# WHAT THIS TASK INVOLVES:
Would you repeat every line below exactly, please?

[DATASET EXCERPT Boundary: Start]

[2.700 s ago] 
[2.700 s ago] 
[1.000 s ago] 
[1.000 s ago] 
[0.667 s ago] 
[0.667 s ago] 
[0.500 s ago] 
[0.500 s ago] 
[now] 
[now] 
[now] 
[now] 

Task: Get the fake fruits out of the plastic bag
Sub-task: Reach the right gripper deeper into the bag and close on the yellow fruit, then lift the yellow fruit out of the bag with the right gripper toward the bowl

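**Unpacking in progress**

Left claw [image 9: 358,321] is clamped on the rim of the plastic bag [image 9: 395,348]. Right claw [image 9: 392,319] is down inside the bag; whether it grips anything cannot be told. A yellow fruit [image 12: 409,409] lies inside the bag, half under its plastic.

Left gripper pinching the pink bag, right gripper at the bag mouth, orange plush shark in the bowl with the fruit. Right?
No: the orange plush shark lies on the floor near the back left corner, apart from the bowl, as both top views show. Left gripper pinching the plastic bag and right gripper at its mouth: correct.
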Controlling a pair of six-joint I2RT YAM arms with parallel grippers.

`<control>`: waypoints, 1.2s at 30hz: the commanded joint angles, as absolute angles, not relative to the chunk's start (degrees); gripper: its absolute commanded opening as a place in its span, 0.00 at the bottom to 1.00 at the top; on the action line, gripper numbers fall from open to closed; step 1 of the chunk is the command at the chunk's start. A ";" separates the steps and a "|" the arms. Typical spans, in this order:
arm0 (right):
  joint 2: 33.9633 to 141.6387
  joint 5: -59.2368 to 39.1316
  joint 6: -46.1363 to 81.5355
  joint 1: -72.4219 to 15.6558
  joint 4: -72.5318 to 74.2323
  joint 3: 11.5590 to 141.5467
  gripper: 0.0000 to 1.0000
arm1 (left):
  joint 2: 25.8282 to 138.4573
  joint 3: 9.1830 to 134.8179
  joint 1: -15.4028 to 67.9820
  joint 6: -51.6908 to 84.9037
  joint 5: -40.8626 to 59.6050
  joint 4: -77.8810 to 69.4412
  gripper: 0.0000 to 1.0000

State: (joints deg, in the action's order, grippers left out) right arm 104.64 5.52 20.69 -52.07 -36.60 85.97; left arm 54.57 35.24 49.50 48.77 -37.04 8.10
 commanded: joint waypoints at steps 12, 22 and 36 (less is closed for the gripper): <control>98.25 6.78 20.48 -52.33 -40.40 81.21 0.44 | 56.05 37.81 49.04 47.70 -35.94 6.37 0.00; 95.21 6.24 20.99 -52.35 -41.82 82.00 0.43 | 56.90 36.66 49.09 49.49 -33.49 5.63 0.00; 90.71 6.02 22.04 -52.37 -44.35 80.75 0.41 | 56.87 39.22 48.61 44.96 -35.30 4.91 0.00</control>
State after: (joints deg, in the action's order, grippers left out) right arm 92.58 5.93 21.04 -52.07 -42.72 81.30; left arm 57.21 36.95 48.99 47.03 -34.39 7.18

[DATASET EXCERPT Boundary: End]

# ANSWER FOR THIS EXERCISE:
[2.700 s ago] 
[2.700 s ago] 
[1.000 s ago] 
[1.000 s ago] 
[0.667 s ago] 
[0.667 s ago] 
[0.500 s ago] 
[0.500 s ago] 
[now] 
[now] 
[now] 
[now] 

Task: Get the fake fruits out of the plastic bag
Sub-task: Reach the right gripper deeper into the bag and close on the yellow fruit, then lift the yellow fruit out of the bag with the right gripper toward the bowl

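**Unpacking in progress**

Left claw [image 9: 358,321] is clamped on the rim of the plastic bag [image 9: 395,348]. Right claw [image 9: 392,319] is down inside the bag; whether it grips anything cannot be told. A yellow fruit [image 12: 409,409] lies inside the bag, half under its plastic.

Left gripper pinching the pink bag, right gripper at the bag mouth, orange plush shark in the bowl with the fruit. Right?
No: the orange plush shark lies on the floor near the back left corner, apart from the bowl, as both top views show. Left gripper pinching the plastic bag and right gripper at its mouth: correct.
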Controlling a pair of six-joint I2RT YAM arms with parallel grippers.

`<control>`: waypoints, 1.2s at 30hz: the commanded joint angles, as absolute angles, not relative to the chunk's start (degrees); gripper: its absolute commanded opening as a place in its span, 0.00 at the bottom to 1.00 at the top; on the action line, gripper numbers fall from open to closed; step 1 of the chunk is the command at the chunk's start. A ";" separates the steps and a "|" the arms. Typical spans, in this order:
arm0 (right):
  joint 2: 33.9633 to 141.6387
  joint 5: -59.2368 to 39.1316
  joint 6: -46.1363 to 81.5355
  joint 1: -72.4219 to 15.6558
  joint 4: -72.5318 to 74.2323
  joint 3: 11.5590 to 141.5467
  gripper: 0.0000 to 1.0000
arm1 (left):
  joint 2: 25.8282 to 138.4573
  joint 3: 9.1830 to 134.8179
  joint 1: -15.4028 to 67.9820
  joint 6: -51.6908 to 84.9037
  joint 5: -40.8626 to 59.6050
  joint 4: -77.8810 to 69.4412
  gripper: 0.0000 to 1.0000

State: (joints deg, in the action's order, grippers left out) right arm 104.64 5.52 20.69 -52.07 -36.60 85.97; left arm 54.57 35.24 49.50 48.77 -37.04 8.10
 commanded: joint waypoints at steps 12, 22 and 36 (less is closed for the gripper): <control>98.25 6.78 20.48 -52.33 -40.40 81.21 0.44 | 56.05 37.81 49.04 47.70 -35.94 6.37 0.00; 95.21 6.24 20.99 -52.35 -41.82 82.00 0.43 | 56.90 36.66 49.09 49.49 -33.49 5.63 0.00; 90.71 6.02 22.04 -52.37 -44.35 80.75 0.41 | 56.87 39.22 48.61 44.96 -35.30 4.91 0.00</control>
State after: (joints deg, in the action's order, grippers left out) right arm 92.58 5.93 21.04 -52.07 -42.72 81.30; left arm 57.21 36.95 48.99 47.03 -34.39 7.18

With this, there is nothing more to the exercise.